Aches and pains may easily be treated with osteopathy but where many believe this to be a quick fix, a personal effort is advised to maintain the effects of treatment.

Having treated a multitude of patients and complaints I have observed the effects resulting from a lack of maintenance between treatments and the disappointment resulting from the complaints returning.

No form of manual therapy is a quick fix, depending on the cause it can take around 6 treatments before the pain has resolved.

Some of the commonly dismissed advisories are:

  • Increasing water intake
  • Stretches to relieve pressure of the affected area
  • Stabilising exercises
  • Reducing stressors and overall stress effects.

Having explained each of these frequently I feel it is important to outline why cooperation with your practitioner is key to assisting your own progression.

Water

Water is an essential part of life. We are at least 60% water and each of our fluids and tissues respond to injury more efficiently when adequately hydrated.

Stretching

Osteopathy is primarily based on tensions and stresses placed on the joints through imbalances. In order to realign joints and relieve pressures through the body releasing or stretching the appropriate muscles is often necessary.

Stretching also helps allow fresh blood and oxygen to flow to the affected area, improving the healing rate and removing unwanted toxins while nourishing the tissues.

Stabilising

Where one door opens, another closes and where one aspect of an unbalanced joint is released it will also need to be stabilised to prevent the joint falling back to an uncomfortable position or pattern of function.

Stress

Something I have spoken about previously on here is stress. We can increase our pain levels by keeping our nervous system in a sympathetic or stress reaction state. The fight or flight stress response causes the nervous system to become highly reactive, giving pain signals to warn the body of assumed danger.

Breathing and stress are linked so closely but many people continue breathing in an upper rib stress pattern, even when the stressors (psychosocial, caffeine, cardio, and many more) have been removed.

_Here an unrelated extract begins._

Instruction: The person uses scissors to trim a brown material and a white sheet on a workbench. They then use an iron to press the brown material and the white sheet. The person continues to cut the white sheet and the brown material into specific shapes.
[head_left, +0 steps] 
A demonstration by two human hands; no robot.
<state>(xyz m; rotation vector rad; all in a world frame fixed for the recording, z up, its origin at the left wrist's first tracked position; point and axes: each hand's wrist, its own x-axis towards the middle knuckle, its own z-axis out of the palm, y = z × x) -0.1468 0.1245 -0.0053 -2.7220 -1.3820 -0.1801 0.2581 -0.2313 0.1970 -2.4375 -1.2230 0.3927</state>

This breathing pattern then informs the nervous system we are still stressed, maintaining the reaction, it’s resulting pain threshold and the physiological effects caused in the long term.

One of the main exercises I advise all patients is this:

Something which can be done in the comfort of bed before sleep.

This exercise encourages diaphragmatic breathing, core stability, venous return, improved oxygenation as well as reduced stress levels and improved sleep.

Conclusion

So while we’re all super busy trying to keep our heads above water there is a reason why practioners often give self care and maintenance advice. If more patients paid gave themselves the attention tissue recovery should in theory be more efficient.

The belief system of a quick fix can cause more harm than good as the body needs time to adapt when healing just as it did getting in to the position of complaint. By maintaining treatment effects, the process of tissue repair and resulting discomfort can be reduced significantly.